» ACTIVITY: Of all the entries below, only the lines from the one with "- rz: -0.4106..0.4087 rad" up to and including the one with "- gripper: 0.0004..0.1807" are to be duplicated exactly.

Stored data
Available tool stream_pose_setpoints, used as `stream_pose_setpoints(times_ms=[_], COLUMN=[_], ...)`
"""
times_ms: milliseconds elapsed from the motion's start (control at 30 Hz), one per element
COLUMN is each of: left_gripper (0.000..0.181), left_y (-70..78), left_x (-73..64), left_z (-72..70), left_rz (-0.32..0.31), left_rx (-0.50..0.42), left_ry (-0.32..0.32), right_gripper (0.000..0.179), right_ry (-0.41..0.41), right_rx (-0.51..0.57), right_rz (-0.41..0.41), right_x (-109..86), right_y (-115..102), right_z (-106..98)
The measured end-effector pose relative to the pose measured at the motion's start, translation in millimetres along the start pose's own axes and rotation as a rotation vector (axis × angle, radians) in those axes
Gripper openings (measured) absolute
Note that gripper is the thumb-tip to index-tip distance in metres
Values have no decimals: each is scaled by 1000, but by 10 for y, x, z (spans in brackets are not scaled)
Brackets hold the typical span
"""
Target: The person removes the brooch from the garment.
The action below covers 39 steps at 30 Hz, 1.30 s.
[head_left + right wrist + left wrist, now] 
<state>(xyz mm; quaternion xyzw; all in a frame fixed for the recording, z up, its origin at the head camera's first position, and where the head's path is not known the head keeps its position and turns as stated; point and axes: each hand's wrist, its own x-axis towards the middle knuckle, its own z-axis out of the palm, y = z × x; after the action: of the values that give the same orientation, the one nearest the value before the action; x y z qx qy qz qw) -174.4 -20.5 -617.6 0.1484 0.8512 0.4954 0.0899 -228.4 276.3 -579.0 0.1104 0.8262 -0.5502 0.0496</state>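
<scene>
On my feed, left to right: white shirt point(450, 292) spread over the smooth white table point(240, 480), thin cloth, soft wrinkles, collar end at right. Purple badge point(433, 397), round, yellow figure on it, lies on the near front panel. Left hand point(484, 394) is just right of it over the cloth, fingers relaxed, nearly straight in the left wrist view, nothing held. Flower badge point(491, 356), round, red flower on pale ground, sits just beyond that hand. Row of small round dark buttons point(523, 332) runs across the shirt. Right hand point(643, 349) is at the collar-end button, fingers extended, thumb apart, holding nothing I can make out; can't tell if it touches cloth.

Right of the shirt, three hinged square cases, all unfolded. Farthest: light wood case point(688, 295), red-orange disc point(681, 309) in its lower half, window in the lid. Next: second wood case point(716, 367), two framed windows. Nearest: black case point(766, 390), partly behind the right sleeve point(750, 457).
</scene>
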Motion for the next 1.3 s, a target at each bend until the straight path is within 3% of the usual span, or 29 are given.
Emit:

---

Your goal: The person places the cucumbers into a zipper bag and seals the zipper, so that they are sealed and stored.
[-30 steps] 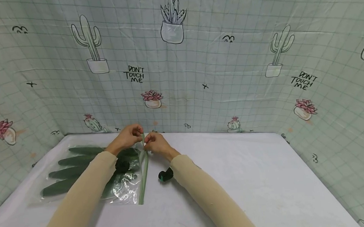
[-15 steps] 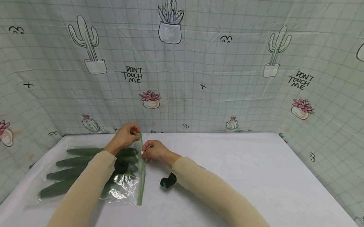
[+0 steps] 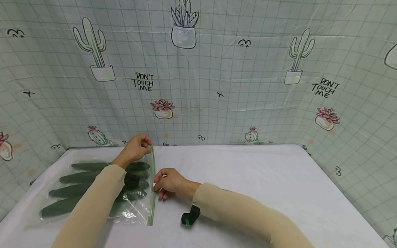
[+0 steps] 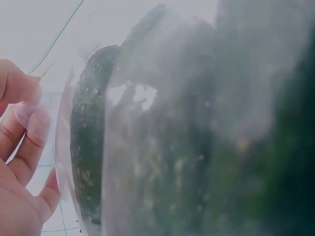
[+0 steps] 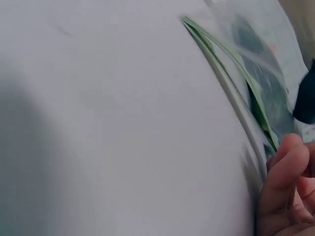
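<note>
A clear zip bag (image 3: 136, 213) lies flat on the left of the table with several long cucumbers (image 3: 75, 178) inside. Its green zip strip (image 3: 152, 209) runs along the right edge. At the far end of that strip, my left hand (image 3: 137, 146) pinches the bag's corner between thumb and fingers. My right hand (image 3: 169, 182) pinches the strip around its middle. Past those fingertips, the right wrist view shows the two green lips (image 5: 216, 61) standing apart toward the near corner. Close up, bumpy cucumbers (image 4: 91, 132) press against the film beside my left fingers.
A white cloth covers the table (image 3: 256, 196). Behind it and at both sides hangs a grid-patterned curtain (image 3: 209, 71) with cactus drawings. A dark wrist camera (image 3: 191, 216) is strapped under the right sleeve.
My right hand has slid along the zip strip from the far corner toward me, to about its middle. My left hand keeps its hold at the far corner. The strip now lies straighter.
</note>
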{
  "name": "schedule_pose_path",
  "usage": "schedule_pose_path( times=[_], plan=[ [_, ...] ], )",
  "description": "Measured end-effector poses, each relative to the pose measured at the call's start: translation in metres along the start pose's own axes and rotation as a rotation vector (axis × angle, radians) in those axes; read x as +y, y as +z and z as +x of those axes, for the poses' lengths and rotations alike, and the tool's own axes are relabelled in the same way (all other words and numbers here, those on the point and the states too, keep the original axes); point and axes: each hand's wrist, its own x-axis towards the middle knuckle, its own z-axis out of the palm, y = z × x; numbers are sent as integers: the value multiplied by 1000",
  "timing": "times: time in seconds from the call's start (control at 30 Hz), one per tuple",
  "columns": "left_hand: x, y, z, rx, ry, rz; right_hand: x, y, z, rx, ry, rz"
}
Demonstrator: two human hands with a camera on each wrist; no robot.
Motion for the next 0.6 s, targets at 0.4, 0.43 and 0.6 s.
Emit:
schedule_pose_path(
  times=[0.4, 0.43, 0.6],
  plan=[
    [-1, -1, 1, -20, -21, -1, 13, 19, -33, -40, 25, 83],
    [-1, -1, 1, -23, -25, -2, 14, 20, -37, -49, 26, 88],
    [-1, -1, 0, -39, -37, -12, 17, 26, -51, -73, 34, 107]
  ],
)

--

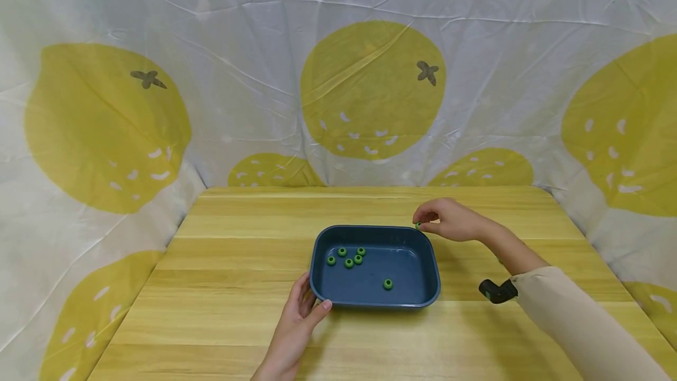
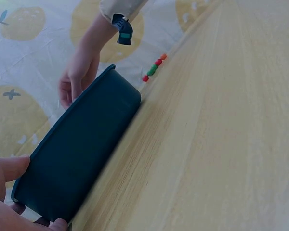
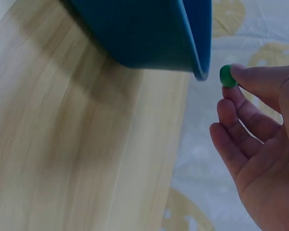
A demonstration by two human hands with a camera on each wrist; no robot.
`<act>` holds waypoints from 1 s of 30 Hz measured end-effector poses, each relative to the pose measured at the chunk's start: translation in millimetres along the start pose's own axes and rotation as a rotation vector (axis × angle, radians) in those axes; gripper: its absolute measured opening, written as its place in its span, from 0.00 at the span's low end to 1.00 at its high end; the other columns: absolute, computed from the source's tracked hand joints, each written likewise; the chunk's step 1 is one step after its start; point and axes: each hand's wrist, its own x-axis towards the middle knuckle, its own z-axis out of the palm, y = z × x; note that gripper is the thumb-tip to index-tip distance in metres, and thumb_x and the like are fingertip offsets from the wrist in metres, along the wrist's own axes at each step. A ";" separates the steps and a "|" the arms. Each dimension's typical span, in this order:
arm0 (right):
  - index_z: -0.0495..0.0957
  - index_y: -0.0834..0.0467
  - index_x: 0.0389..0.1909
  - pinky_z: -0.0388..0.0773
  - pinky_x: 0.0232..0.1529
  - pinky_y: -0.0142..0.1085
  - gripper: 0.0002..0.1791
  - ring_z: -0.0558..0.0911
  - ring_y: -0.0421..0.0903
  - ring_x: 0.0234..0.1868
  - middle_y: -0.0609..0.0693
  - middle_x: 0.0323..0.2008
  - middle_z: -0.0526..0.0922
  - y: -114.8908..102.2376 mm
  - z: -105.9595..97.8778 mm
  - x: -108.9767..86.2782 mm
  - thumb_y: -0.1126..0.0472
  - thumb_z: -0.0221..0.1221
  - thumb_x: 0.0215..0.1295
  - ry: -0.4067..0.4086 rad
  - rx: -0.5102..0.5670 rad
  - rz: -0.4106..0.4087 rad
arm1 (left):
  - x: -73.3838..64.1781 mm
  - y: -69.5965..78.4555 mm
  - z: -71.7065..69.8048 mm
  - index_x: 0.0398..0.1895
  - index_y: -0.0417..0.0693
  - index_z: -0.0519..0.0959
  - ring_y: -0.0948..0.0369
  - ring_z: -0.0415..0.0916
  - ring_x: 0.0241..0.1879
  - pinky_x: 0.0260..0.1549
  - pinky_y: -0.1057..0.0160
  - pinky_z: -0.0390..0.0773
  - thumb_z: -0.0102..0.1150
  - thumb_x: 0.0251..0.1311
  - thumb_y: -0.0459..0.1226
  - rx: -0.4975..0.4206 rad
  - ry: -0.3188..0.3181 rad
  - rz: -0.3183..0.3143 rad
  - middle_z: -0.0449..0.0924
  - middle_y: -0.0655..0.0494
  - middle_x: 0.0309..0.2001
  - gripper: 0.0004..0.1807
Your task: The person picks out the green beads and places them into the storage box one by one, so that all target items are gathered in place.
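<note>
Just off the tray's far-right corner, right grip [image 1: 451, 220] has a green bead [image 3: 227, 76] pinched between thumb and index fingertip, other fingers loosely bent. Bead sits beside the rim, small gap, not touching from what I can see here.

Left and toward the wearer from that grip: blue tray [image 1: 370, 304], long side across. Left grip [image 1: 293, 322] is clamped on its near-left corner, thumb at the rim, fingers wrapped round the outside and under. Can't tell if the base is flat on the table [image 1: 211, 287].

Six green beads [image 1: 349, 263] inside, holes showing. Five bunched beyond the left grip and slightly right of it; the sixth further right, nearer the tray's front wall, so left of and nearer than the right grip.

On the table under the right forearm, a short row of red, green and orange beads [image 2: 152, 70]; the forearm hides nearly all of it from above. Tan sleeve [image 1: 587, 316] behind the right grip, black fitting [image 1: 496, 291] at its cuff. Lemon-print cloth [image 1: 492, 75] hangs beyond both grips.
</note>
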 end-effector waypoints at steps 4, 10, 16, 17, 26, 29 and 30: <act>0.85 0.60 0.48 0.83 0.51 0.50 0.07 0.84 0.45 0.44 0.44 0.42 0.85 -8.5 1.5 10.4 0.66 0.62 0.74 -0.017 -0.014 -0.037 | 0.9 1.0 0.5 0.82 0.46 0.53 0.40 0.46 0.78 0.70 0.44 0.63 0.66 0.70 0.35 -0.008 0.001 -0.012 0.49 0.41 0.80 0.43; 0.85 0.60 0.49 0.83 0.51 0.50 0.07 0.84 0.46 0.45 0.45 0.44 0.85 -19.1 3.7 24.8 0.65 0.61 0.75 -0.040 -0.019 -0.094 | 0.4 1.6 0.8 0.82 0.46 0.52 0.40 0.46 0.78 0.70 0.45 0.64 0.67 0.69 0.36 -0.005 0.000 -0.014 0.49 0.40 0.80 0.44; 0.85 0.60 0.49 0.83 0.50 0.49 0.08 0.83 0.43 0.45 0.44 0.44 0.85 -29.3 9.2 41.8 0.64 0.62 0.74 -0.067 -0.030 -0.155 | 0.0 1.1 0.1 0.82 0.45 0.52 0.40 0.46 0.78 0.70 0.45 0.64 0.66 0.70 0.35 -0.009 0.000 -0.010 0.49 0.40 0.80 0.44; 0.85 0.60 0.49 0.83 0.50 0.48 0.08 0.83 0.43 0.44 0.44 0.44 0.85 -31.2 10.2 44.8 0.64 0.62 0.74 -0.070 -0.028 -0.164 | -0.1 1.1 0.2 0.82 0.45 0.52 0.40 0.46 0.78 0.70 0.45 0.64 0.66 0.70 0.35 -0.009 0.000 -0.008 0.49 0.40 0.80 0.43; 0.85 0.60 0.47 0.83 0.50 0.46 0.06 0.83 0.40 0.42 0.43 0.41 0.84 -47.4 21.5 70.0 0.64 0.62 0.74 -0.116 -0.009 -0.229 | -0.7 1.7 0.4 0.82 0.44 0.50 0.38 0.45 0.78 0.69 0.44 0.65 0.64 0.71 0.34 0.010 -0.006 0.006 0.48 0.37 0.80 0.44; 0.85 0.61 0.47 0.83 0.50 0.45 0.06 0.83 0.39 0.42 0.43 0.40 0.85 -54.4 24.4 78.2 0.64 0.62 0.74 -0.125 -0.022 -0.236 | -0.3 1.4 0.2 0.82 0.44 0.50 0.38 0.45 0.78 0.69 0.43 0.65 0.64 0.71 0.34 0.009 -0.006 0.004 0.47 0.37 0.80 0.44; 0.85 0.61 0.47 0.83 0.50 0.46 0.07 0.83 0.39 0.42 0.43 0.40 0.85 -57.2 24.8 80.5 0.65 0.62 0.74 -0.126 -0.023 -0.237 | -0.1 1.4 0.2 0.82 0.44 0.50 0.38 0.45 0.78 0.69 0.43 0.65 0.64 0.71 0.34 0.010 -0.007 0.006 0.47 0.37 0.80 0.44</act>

» TASK ANSWER:
  - rz: -0.4106..0.4087 rad
arm1 (left):
  - x: -73.3838..64.1781 mm
  - y: -69.5965..78.4555 mm
  - z: -71.7065..69.8048 mm
  - index_x: 0.0398..0.1895
  - index_y: -0.0417..0.0693
  - index_z: -0.0519..0.0959
  - ring_y: -0.0948..0.0369
  - ring_z: -0.0415..0.0916
  - ring_x: 0.0241..0.1879
  - pinky_x: 0.0260..0.1549
  - pinky_y: -0.1057..0.0160
  - pinky_z: -0.0390..0.0773
  - thumb_z: -0.0102..0.1150
  - thumb_x: 0.0251..0.1311
  - thumb_y: -0.0459..0.1226
  - rx: -0.4975..0.4206 rad
  - ry: -0.3188..0.3181 rad
  - rz: -0.3183..0.3143 rad
  - middle_z: -0.0449..0.0924
  - middle_y: -0.0655..0.0494
  - middle_x: 0.0309..0.2001
  - gripper: 0.0004..0.1807

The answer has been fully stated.